DAMA.— Pobres… ¿Ustedes también?

FERNANDO.— Señora…

DAMA.— ¡Qué pena! Tan jóvenes, con toda una vida por delante y

queriéndose así… Novios, ¿verdad?… ¡Qué pena, Señor, qué pena!…

(Cruza la escena y sale).

FERNANDO.— ¿Por qué le dará pena a esa señora que seamos tan

jóvenes?

CHOLE.— No lo habrá sido nunca. ¿Has visto qué aire melancólico?
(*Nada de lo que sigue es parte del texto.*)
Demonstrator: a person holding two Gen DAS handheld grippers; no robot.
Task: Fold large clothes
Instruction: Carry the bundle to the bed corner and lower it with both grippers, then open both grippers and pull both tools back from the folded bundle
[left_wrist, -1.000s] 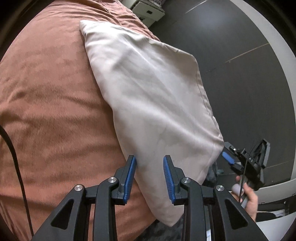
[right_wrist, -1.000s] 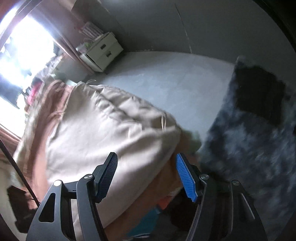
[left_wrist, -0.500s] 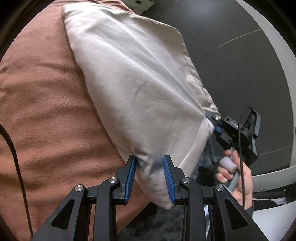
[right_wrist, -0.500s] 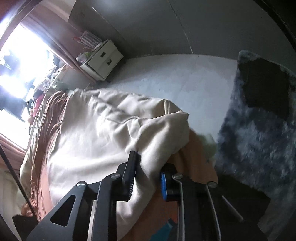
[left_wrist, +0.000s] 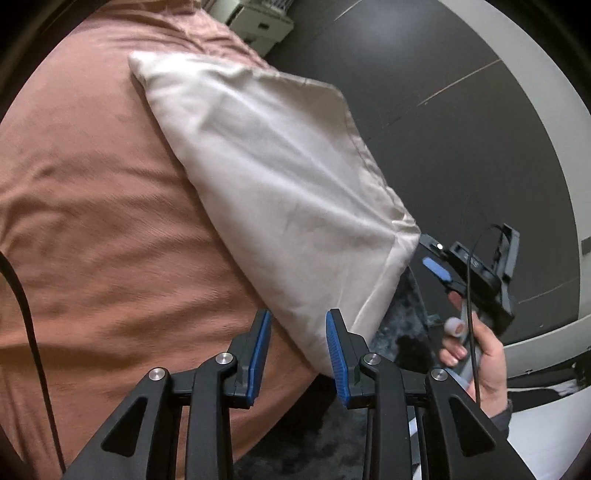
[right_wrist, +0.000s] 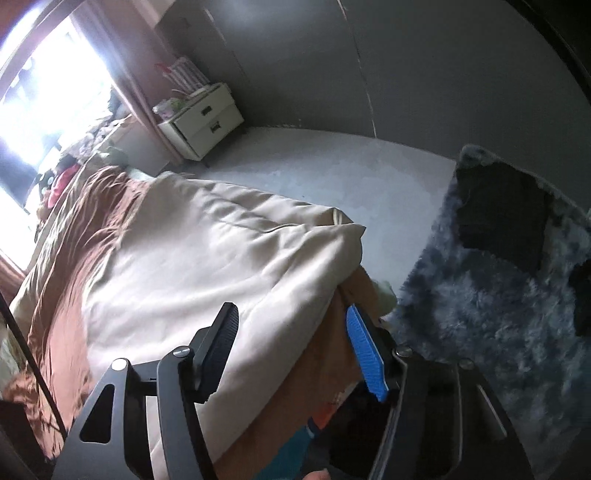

FERNANDO.— Enferma del hígado, seguro. Lo siento por ti, Chole:

me habías prometido llevarme al paraíso, pero creo que me has metido en

un balneario.

CHOLE (Que se ha quedado mirando los cuadros, extrañada).—Pues

tampoco es un balneario.

FERNANDO.— ¿No?

CHOLE.— Mira…

FERNANDO (Leyendo las inscripciones de los cuadros que ella

señala).—«Sócrates. Siglo quinto de Grecia. Cicuta»… «Séneca. Siglo

primero de Roma. Sangría»…

CHOLE.— «Larra. Siglo romántico de España. Pistola»…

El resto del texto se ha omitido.